Good news! The petition directed at President Obama to pardon Making A Murderer subjects Steven Avery and Brendan Dassey has grown to over 275,000 signatures, 75,000 more since we checked in on it last. The bad news: it’s not going to do much good as Obama doesn’t actually have the power to pardon the two men.
It boils down to the fact that Avery and Dassey were convicted of state crimes, and the president can only pardon criminals with federal convictions. What’s worse, the guy with the power to pardon crimes in this case is Wisconsin governor Scott Walker, who has a long standing policy of not pardoning anyone. That makes all of these pardon petitions basically useless, except as another indicator America considers this case a serious injustice.

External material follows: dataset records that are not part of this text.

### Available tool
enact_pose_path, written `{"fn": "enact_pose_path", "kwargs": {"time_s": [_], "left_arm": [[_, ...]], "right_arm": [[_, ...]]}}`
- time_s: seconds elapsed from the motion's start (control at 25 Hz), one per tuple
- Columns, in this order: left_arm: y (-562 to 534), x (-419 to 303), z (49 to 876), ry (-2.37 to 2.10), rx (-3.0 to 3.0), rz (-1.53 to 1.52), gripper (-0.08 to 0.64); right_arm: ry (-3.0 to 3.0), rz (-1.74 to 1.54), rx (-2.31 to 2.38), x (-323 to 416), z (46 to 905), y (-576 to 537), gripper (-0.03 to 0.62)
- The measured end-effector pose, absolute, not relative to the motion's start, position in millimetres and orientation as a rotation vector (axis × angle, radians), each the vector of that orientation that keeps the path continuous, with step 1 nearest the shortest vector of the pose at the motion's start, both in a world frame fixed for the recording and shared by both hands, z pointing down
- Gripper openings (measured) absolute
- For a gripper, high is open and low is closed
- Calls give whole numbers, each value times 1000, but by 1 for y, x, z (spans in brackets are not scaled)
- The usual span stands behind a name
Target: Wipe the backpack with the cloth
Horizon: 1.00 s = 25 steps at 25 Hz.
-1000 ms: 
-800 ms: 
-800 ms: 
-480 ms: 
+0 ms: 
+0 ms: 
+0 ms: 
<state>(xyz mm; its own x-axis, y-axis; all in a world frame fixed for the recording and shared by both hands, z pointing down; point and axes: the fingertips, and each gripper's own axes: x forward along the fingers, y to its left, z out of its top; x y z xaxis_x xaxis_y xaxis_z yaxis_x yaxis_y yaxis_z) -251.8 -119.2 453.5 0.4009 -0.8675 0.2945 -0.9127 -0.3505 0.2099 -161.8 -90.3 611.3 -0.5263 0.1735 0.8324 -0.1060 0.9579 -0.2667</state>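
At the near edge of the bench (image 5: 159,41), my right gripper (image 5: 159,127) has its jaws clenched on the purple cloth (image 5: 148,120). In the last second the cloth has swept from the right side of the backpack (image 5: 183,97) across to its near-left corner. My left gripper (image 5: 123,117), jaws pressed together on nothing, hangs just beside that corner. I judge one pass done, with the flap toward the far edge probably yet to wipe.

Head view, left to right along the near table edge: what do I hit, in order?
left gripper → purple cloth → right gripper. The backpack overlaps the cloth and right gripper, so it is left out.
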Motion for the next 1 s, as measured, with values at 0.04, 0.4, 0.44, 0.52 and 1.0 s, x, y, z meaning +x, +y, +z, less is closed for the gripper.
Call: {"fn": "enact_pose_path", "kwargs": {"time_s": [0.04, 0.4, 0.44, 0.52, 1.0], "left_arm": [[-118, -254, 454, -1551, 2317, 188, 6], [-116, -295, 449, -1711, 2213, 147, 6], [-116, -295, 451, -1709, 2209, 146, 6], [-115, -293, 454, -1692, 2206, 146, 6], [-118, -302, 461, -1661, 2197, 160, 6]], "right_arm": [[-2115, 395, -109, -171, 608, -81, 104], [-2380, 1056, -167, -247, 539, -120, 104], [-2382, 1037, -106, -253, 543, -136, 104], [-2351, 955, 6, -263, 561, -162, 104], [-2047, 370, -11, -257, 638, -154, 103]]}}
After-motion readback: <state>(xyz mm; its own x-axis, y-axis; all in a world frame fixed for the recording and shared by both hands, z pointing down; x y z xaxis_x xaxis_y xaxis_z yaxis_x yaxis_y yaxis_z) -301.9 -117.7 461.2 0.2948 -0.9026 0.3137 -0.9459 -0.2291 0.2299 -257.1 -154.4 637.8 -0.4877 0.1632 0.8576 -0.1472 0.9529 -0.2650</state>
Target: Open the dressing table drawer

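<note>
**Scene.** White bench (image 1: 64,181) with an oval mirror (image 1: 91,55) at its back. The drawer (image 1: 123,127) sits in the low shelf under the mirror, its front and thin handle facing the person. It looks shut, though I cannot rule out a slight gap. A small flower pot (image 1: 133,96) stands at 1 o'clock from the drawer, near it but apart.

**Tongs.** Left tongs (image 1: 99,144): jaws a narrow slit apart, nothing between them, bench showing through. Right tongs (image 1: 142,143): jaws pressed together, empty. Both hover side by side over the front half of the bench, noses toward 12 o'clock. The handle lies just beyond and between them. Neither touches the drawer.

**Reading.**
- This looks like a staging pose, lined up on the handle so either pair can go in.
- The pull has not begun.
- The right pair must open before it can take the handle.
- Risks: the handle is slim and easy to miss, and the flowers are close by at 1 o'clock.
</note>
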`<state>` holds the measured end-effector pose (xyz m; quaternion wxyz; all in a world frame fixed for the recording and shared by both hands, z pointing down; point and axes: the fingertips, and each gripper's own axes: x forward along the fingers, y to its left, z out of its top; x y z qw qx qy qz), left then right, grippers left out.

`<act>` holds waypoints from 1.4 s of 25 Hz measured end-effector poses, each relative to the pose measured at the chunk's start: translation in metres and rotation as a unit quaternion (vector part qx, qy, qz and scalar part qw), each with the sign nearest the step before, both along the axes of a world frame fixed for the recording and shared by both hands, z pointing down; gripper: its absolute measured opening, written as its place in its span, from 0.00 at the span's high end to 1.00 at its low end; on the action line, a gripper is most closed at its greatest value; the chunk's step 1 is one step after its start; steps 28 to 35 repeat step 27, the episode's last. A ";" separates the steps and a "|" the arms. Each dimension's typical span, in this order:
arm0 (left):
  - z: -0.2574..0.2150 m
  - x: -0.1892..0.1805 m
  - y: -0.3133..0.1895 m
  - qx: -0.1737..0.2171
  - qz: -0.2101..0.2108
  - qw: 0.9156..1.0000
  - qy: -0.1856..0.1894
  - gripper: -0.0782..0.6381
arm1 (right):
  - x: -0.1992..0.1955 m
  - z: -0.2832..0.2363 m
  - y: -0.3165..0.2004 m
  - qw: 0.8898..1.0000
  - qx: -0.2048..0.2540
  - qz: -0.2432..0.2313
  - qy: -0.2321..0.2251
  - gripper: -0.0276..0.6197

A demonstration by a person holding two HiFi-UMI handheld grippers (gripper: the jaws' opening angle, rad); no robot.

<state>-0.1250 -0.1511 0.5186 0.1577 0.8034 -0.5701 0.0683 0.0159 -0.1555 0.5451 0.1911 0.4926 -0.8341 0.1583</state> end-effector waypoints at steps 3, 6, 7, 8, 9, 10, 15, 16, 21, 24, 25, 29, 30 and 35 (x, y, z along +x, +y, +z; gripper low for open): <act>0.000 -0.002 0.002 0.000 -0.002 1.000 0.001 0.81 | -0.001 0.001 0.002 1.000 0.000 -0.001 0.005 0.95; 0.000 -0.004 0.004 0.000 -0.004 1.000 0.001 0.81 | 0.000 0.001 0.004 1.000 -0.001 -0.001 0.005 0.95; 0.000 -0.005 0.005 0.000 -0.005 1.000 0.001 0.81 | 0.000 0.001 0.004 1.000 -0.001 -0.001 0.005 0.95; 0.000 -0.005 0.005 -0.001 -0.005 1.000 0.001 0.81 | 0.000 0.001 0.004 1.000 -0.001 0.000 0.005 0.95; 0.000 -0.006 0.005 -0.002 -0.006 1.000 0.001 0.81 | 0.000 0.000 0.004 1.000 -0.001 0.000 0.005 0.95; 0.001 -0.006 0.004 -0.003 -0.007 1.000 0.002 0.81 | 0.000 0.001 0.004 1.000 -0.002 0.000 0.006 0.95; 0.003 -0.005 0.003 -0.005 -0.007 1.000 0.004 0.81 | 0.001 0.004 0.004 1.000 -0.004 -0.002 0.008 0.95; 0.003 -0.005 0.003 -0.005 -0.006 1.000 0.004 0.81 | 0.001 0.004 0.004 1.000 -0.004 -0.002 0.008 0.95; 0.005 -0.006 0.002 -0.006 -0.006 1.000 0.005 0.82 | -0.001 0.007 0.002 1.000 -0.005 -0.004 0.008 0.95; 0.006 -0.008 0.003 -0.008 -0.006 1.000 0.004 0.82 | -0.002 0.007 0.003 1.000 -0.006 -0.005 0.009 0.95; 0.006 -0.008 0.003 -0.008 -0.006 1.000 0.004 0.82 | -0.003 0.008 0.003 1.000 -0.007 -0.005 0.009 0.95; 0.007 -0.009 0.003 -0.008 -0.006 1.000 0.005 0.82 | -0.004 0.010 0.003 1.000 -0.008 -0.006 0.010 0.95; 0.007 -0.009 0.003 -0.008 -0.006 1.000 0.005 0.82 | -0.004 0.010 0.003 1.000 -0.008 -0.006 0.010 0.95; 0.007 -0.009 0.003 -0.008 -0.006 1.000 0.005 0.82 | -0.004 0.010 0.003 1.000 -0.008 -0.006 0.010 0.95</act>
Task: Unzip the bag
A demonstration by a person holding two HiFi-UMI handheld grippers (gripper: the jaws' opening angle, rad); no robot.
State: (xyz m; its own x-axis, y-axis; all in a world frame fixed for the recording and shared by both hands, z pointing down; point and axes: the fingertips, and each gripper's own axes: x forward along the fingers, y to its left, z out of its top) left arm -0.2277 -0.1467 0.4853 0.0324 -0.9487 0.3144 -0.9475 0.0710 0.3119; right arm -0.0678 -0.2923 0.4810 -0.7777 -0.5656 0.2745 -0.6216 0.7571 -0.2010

The Netflix documentary series posits that Avery was framed for the murder of Teresa Halbach after a lawsuit over his 18-year wrongful conviction began to gain steam. Along the way, detectives dragged an outlandish false confession out of his developmentally challenged 16-year-old nephew Brendan Dassey to back up their case. Both were found guilty, with Avery locked away for life and Dassey only eligible for parole in 2048.
On a depressing plus side, that’s long enough to guarantee Gov. Walker will eventually no longer be governor and maybe the next guy can pardon Avery and Dassey. That makes it an even longer shot than before, made more so by society’s short attention span. Will this still be a hot button topic in 2018 when the next gubernatorial elections are held? Would another governor even be willing to pardon two convicted murderers considering the horrific crimes they were found guilty of?
As Avery’s lawyers said at the end of the series, the last best hope for his freedom is the development of a test that could detect EDTA in blood found at the scene of the crime. EDTA is the additive that kept old police samples of Avery’s blood from coagulating. If EDTA was detected in the blood found in Teresa Halbach’s vehicle, it would prove the police did plant it and blow the case wide open.